For more than two-thirds of her life, Dorothy Day, cofounder of the Catholic Worker with Peter Maurin, was passionately in love. Alas, for her ever-troubled soul, she was in love simultaneously not with just one man but two.

The first was Forster Batterham, an anarchist whose anarchy, in editor Robert Ellsberg’s words, was that he did not believe in marriage. Batterham was father of Day’s daughter, Tamar. The other man was the central figure in the Gospels, Jesus Christ, forever, with her baptism, the inspiration for Day’s life work.

When these letters begin, however, just before Day turns 26, she is in love with being a journalist, free of male attachments, and being a new author. An early love letter is to Batterham. Four hundred pages and some 700 letters later, at age 83, one of her final loving letters is to the same man.

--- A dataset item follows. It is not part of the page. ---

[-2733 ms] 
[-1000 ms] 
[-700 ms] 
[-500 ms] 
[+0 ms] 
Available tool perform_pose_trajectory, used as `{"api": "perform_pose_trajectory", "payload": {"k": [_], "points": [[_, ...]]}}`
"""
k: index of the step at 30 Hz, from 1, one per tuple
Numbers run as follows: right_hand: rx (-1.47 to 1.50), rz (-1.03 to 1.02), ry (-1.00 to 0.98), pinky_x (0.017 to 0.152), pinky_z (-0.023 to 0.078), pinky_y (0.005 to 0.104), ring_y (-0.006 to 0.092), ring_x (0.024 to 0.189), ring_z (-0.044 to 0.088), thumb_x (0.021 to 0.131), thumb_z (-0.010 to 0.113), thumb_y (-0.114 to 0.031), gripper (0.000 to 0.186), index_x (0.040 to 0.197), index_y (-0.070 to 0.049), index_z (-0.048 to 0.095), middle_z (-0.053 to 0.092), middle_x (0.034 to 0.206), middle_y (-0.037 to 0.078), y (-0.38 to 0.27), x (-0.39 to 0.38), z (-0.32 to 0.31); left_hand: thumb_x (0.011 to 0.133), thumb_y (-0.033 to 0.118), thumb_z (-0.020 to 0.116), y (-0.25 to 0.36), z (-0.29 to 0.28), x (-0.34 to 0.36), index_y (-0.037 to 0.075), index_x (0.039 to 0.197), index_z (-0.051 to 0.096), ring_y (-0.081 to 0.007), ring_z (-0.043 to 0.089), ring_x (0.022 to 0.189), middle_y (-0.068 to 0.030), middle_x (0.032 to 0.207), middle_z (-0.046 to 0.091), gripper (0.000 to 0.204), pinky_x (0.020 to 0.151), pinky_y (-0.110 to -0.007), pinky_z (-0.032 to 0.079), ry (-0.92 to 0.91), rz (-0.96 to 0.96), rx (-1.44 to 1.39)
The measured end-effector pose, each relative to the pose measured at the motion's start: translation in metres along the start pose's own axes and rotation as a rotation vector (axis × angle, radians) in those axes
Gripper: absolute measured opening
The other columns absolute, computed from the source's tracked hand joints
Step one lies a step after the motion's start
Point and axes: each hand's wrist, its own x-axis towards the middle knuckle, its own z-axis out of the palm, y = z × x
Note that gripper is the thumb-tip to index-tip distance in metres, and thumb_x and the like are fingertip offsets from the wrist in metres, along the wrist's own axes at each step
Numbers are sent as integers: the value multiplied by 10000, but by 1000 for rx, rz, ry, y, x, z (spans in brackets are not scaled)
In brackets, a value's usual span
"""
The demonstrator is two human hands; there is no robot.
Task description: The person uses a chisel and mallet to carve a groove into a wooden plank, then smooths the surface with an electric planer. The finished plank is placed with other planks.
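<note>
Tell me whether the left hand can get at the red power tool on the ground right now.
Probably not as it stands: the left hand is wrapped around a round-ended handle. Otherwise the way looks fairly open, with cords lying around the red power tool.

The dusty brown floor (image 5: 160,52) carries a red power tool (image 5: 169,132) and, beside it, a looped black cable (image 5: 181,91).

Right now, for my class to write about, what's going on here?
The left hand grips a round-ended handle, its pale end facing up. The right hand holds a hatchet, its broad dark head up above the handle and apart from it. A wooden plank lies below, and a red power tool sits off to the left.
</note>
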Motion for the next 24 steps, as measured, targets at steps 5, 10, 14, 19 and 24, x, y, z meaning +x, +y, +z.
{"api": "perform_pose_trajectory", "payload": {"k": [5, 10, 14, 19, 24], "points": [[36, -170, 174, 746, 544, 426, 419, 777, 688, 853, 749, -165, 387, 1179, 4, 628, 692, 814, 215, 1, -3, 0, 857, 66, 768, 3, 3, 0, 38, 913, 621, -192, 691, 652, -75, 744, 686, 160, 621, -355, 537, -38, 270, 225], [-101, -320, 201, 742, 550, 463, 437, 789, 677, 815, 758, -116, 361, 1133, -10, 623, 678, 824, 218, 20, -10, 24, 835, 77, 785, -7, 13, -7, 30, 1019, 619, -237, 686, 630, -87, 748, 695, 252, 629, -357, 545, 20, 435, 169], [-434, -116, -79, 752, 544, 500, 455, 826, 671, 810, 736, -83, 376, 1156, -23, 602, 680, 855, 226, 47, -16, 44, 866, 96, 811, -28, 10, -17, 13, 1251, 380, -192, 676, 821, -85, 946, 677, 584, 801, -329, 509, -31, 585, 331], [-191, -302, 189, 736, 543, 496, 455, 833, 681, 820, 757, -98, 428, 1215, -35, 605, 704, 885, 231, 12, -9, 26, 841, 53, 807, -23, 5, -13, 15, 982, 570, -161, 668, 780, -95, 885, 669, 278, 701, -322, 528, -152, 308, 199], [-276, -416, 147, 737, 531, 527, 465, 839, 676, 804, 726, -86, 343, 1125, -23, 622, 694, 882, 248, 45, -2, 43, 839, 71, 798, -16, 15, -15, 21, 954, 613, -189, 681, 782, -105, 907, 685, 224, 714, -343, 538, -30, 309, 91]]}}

Not everyone enjoys reading collected letters, and not everyone should. Collections and selections of letters are intended to flesh out -- meaning give flesh and muscle and nerve endings to -- an existing knowledge of the person. Letters are the stage beyond biography and autobiography, diaries and writings, the final surrounding archival pieces of the life.

Ellsberg’s dutifully careful yet intermittently inspired selection, chosen not without humor, comes at an important moment in the aftermath of Dorothy Day’s life. She died in 1980. Even in the first decade of the 21st century, we are still at a point when those who knew this 19th-century-born woman can perhaps add a little to our knowledge of this remarkable Christian, simply because a letter here may jog something relevant out of a reader’s memory. A reader of a certain age, of course.

With an important selection such as this, how satisfying and reassuring to know its editor, Ellsberg, was so closely acquainted with his subject. For five years he was editor of the always-a-penny-a-copy Catholic Worker newspaper. A lifelong devotee of Day and the movement, Ellsberg has also edited her Selected Writings and diaries.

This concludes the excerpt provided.